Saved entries
___

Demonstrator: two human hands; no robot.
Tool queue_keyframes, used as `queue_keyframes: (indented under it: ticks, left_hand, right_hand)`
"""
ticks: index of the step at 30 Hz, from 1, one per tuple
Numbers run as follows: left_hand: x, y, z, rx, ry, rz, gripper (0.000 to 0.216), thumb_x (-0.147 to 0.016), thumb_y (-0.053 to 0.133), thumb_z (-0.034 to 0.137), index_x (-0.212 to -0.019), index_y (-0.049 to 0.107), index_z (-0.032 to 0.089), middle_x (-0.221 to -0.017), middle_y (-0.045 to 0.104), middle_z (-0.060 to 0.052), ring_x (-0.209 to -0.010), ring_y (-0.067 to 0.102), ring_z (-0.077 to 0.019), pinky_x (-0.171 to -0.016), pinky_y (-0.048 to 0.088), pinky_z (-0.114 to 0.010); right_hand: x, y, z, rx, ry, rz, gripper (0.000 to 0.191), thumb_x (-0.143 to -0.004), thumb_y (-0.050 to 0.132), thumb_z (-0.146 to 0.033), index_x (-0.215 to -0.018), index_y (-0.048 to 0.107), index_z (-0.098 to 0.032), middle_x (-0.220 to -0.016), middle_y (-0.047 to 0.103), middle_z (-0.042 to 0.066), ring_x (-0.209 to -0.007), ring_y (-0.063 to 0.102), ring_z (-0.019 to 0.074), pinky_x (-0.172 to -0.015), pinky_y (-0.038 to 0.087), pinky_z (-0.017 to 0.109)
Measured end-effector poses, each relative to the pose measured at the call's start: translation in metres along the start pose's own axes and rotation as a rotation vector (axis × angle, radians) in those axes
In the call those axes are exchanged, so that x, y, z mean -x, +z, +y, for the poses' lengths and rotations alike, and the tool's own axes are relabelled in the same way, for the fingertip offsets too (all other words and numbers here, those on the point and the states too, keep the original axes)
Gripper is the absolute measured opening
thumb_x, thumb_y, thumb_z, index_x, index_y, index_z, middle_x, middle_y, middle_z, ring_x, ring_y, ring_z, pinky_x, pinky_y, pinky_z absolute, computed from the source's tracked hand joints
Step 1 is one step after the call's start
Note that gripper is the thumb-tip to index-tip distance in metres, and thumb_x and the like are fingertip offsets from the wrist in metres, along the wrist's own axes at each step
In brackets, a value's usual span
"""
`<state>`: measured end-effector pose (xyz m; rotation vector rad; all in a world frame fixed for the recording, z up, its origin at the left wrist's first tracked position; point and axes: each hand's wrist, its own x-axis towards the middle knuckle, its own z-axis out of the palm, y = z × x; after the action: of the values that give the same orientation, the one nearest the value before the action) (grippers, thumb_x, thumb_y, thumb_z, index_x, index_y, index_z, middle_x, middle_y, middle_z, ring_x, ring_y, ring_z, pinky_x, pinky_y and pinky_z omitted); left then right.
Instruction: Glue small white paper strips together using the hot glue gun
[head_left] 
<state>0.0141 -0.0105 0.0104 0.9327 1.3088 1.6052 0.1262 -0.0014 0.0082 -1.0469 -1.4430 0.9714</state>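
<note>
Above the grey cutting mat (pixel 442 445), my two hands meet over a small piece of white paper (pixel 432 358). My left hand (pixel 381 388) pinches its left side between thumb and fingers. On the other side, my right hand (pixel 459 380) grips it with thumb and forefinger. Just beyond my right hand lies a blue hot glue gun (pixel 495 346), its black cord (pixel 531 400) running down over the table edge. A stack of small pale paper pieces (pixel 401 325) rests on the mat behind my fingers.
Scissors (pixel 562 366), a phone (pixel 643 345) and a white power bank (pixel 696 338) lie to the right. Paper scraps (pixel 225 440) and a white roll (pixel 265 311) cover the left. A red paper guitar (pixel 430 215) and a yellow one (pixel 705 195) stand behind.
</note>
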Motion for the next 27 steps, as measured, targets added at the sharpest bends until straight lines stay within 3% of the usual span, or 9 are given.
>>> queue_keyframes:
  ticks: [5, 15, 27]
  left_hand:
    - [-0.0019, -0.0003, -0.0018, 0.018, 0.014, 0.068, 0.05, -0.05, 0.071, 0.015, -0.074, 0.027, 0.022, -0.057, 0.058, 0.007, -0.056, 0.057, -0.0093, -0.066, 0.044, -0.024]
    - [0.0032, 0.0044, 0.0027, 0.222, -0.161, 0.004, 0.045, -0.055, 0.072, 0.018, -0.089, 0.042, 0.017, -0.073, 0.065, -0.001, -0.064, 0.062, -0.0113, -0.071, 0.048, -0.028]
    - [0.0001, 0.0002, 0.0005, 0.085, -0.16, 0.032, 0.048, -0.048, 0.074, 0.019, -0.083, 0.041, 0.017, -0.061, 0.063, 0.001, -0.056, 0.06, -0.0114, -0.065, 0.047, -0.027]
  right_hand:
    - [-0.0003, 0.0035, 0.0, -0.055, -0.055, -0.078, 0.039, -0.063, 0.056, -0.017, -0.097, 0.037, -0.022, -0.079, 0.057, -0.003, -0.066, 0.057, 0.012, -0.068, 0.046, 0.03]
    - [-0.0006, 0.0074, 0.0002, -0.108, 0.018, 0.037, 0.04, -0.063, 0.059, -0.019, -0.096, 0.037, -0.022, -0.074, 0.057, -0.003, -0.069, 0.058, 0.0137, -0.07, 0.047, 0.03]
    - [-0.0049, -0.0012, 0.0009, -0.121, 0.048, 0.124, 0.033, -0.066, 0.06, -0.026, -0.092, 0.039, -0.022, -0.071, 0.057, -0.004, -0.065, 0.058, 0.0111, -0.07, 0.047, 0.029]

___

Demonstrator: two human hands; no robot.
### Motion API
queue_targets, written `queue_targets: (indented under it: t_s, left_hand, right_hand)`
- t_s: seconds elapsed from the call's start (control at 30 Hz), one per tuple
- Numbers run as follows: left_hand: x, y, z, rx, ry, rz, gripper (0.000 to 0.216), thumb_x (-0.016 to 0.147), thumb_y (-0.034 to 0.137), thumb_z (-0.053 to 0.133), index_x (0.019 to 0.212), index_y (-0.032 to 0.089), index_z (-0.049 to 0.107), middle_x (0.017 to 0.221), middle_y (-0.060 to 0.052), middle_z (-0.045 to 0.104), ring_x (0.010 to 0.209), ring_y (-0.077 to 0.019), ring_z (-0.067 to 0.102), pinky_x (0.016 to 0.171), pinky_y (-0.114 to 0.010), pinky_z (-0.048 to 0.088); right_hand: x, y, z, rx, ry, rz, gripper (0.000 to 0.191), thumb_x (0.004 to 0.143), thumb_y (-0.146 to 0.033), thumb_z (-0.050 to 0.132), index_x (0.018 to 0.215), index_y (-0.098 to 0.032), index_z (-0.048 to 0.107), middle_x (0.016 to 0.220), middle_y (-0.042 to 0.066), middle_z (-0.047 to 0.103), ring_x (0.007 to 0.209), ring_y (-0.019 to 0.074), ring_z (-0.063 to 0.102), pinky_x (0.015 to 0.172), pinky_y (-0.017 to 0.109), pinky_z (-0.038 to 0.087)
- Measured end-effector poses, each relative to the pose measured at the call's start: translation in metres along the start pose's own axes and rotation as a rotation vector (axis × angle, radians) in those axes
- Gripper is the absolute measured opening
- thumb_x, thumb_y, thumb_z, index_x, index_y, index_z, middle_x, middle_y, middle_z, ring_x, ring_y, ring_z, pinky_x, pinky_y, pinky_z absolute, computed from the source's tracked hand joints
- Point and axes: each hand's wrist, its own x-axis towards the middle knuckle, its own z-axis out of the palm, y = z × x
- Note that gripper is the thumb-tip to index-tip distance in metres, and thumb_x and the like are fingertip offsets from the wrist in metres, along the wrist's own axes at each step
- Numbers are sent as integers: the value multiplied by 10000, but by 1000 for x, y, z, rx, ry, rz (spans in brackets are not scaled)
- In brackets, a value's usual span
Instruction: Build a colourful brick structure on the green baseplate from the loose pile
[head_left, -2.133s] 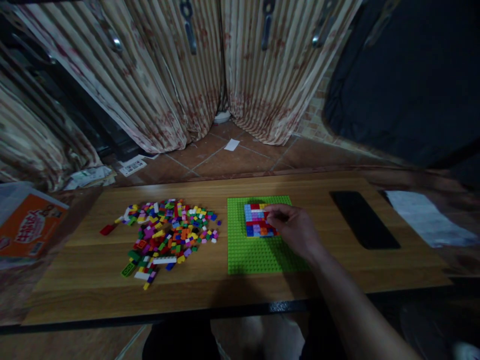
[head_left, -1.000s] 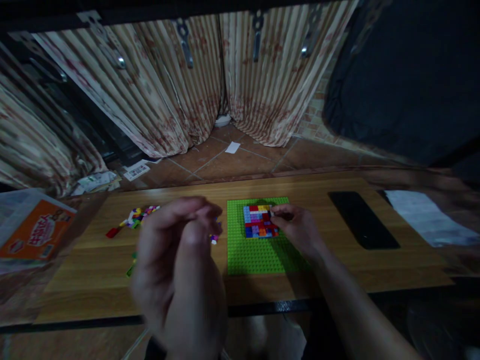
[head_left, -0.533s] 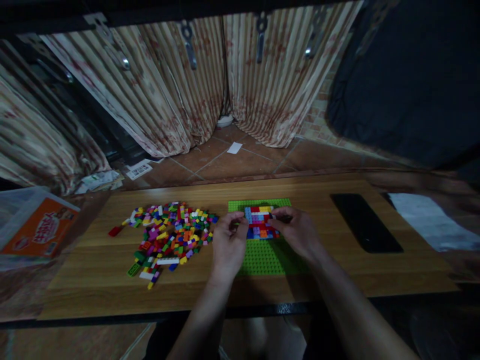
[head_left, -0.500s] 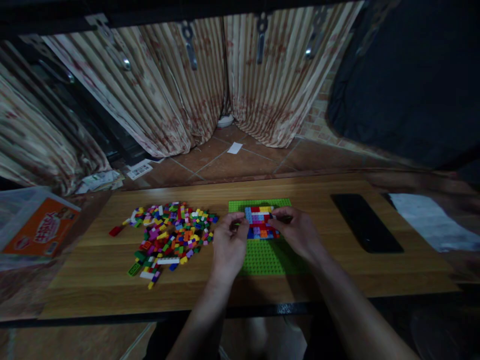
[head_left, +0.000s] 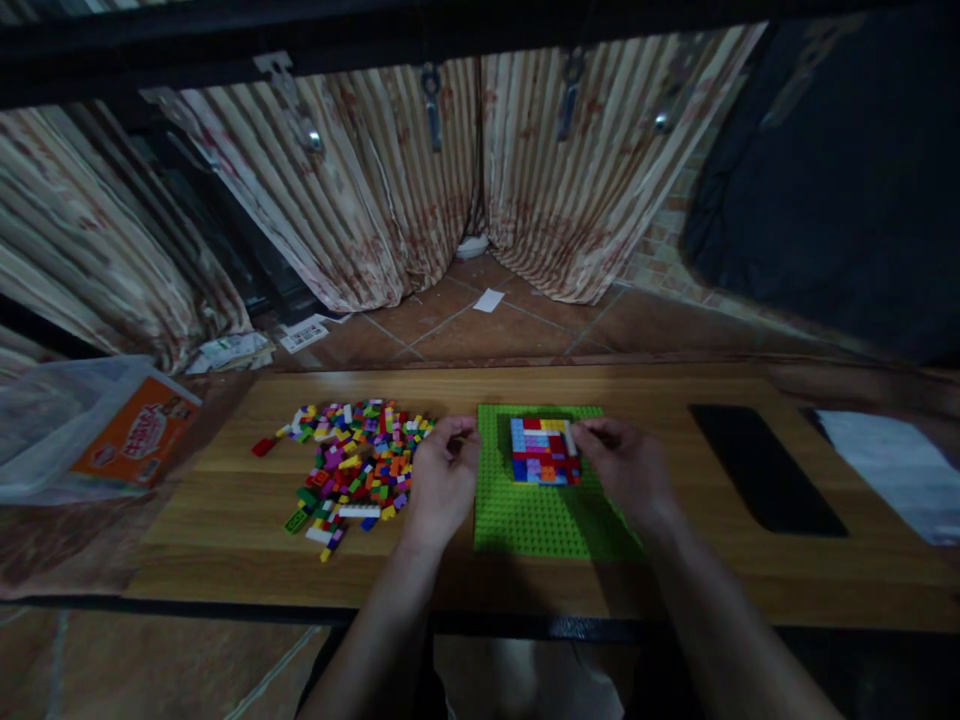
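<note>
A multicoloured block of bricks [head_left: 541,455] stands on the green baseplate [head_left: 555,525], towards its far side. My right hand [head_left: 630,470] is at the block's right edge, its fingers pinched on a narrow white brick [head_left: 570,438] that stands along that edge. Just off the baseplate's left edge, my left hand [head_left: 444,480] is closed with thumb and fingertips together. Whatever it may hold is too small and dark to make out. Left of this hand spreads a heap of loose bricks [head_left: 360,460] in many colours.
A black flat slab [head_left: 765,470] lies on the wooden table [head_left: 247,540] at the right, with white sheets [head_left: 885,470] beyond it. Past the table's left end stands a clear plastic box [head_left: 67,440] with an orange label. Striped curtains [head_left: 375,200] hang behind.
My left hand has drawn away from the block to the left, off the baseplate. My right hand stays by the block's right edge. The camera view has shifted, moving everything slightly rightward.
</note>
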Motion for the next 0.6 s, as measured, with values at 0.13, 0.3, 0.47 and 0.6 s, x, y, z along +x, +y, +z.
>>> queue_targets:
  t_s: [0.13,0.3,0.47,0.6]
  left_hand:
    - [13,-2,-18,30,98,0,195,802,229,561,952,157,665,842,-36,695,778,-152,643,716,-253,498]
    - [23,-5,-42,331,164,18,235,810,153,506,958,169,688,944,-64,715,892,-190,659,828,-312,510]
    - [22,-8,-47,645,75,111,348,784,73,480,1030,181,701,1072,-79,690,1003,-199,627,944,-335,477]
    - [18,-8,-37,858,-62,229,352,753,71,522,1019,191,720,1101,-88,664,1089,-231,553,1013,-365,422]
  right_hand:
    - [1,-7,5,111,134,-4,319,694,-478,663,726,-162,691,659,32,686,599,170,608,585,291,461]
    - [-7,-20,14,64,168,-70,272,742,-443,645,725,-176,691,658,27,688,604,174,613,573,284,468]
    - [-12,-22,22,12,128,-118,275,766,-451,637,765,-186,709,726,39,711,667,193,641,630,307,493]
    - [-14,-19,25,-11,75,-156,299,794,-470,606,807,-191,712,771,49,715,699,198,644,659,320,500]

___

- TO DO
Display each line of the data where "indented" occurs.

- RESULT OF THE TASK
Tool queue_keyframes, used as `queue_keyframes: (indented under it: ticks, left_hand, right_hand)`
queue_targets, written `queue_targets: (indented under it: t_s, left_hand, right_hand)`

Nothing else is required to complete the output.